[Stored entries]
□ □ □ □
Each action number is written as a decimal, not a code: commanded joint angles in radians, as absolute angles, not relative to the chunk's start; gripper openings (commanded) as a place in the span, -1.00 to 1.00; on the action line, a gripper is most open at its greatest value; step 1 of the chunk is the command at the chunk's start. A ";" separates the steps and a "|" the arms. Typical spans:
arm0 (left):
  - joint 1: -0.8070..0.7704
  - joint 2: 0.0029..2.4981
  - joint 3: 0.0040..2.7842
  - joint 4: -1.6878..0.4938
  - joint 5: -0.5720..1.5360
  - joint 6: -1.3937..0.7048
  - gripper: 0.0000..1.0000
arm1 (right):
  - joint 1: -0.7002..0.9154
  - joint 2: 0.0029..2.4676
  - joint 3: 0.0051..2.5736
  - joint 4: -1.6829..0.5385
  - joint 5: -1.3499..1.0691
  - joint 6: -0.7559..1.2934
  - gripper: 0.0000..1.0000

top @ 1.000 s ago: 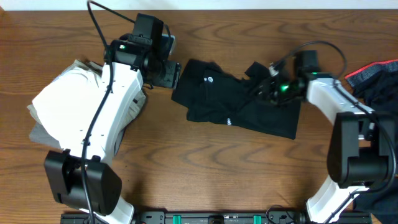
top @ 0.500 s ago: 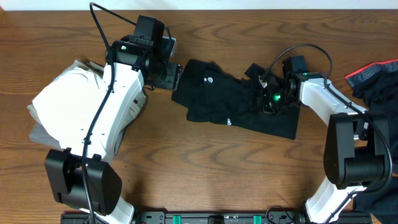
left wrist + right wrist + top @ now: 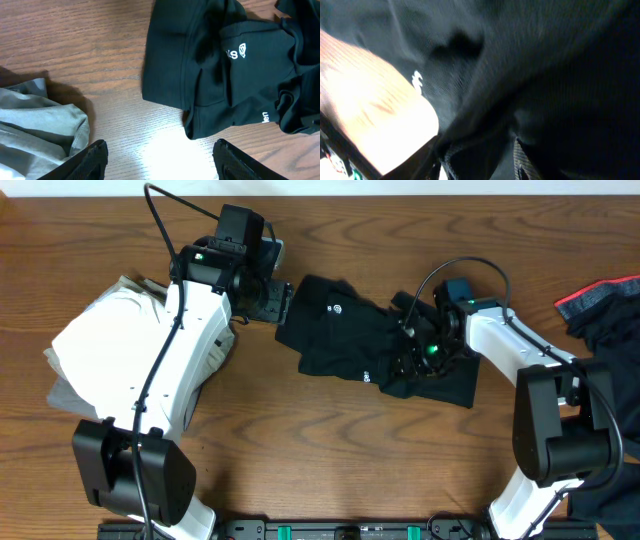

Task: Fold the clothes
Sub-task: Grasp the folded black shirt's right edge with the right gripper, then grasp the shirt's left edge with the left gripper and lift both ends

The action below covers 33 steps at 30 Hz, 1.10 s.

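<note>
A black T-shirt with a small white logo lies crumpled in the middle of the table. In the left wrist view the T-shirt shows its logo print. My left gripper is open just off the shirt's left edge. In its wrist view, bare wood lies between the left gripper's fingers. My right gripper is pressed into the shirt's bunched right half. In its wrist view, black fabric fills the frame. The right gripper has its fingers apart, with a fold of cloth between them.
A stack of folded white and grey clothes lies at the left, partly under my left arm. Its grey edge shows in the left wrist view. Dark, red-edged garments are heaped at the right edge. The table's far edge runs along the top.
My right gripper has moved left and toward the front, from the sleeve onto the shirt's middle, and the cloth there has bunched up. The left arm has not moved.
</note>
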<state>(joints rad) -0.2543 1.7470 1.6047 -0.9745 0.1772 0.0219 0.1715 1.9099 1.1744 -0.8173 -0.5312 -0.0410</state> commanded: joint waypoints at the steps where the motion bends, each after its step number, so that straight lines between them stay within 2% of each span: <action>1: -0.251 1.754 1.605 -0.974 0.180 0.007 0.39 | 0.133 1.841 1.178 -0.770 -0.685 -0.061 -0.04; 3: -0.251 1.763 1.605 -0.974 0.181 0.001 0.39 | 0.106 1.806 1.178 -0.728 -0.769 -0.051 -0.08; 5: -0.251 1.775 1.605 -0.974 0.181 -0.003 0.40 | 0.084 1.778 1.178 -0.713 -0.757 0.002 -0.34; 8: -0.251 1.792 1.605 -0.974 0.199 -0.006 0.40 | 0.064 1.761 1.178 -0.742 -0.624 0.043 -0.85; 9: -0.251 1.797 1.605 -0.974 0.200 -0.007 0.39 | 0.057 1.761 1.178 -0.759 -0.551 0.081 -0.92; 13: -0.251 1.801 1.605 -0.974 0.199 -0.006 0.39 | 0.049 1.775 1.175 -0.808 -0.400 0.149 -0.97; 18: -0.251 1.801 1.605 -0.974 0.199 -0.006 0.39 | 0.097 1.812 1.153 -0.795 -0.393 0.219 -0.98; 21: -0.251 1.801 1.605 -0.974 0.199 -0.006 0.40 | 0.159 1.847 1.135 -0.683 -0.429 0.287 -0.98; 28: -0.252 1.801 1.605 -0.975 0.202 -0.045 0.39 | 0.281 1.895 1.132 -0.229 -0.665 0.403 -0.97; 33: -0.253 1.805 1.604 -0.975 0.273 -0.084 0.39 | 0.268 1.862 1.156 -0.184 -0.682 0.382 -0.97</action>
<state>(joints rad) -0.2543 1.7935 1.6047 -0.9722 0.2100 -0.0494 0.2863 1.8935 1.1370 -0.1791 -0.6270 0.3676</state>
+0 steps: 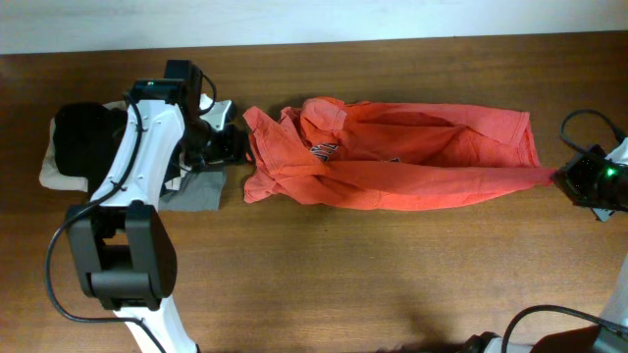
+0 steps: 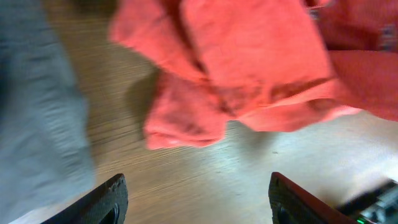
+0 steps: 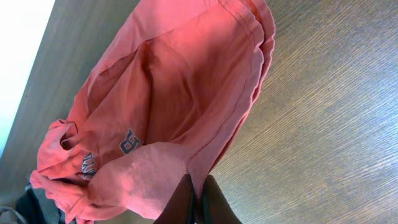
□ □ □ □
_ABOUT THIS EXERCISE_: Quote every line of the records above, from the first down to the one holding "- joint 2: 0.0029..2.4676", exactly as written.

_WORKED SOLUTION_:
Each action number is written as a decimal, not a code: commanded joint angles in radians, as absolute angles, not relative to the chunk's start; gripper openings (commanded) as a place in the span, -1.00 to 1.00; on the action line, a gripper is most open at its greatest value; step 1 of the chunk is the command at the chunk's start. A ";" separates the steps and a "|" the arms. Typical spans:
arm0 (left):
  - joint 1: -0.8070..0.7704
  - joint 2: 0.0029..2.4981
  - joint 3: 0.0040..2.7842
  - joint 4: -1.6878..0.4938
  - joint 5: -0.5720..1.5360
  - joint 6: -1.3937..0.7048
  - gripper: 0.0000..1.0000
arm1 (right):
  - joint 1: -0.7002..0.9154
  - joint 2: 0.0029..2.4676

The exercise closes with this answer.